Es de día, el vehículo de despegue y aterrizaje vertical está de nuevo en la plaza de su pueblo. El ojo justo encima de la isla origen de Daniel. El cielo azul da un respiro momentáneo. Su familia lo recibe en el refugio bajo tierra como si hubiera regresado de la muerte, casi seguro que así fue si le preguntaran a Noa y a su copiloto. Daniel sabe que los adultos tienen cosas que arreglar, como por ejemplo saber si les darán refugio a la gente de la bodega de carga, él piensa que hay espacio en la isla, comida en el mar y energía en el sol, como para darles sustento a todos. Ellos que todo perdieron en Islas Unidas y, tal vez ahora su comunidad cambie de opinión y reconsideren que, aunque pocos, para todos pueden alcanzar los recursos de Isla Amarales. Papá, ayúdenles. El aire empieza a soplar un poco más fuerte, por ello Daniel corre a su habitación preocupado por su arenero.

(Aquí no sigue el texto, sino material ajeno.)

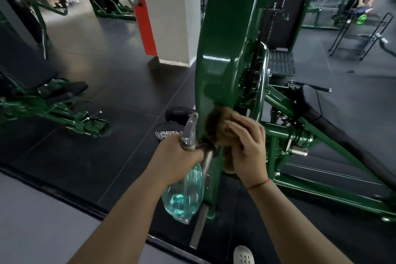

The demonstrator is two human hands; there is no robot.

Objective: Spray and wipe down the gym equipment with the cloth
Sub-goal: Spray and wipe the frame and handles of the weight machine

Tal como lo soñó, el piso está inundado, la pecera quebrada en el suelo con la arena húmeda regada en toda la habitación, y en la parte con más agua una bolita negra llama su atención. Se acerca sin importarle mojarse la ropa, se hinca y ve con dedicación: son sus hormigas que han formado una masa flotante, piensa que se han ahogado, busca y encuentra la lupa que le sirve para apreciar en detalle la vida de sus mascotas y las ve abrazadas unas a otras, vivas, formando un cuerpo lleno de aire que le permite al conjunto flotar y salvar una mayor cantidad de vidas; también aprecia que constantemente los insectos que están en mayor contacto con el agua intercambian su lugar con otras que están más arriba y menos fatigadas. Se da prisa en buscar un recipiente adecuado y rescata a todas las que puede.
Va corriendo con sus padres ya que el ojo pasará pronto y esperan el segundo embate de la tormenta. Reconoce a la señora que arrulló su sueño y la acompaña dándole la mano y enseñándole sus sobrevivientes, entran junto a los demás al refugio. Recuerda cómo los insectos hacían lo mismo. Los ve a todos entrar en paz a su hormiguero subterráneo para esperar juntos a que pase la tormenta.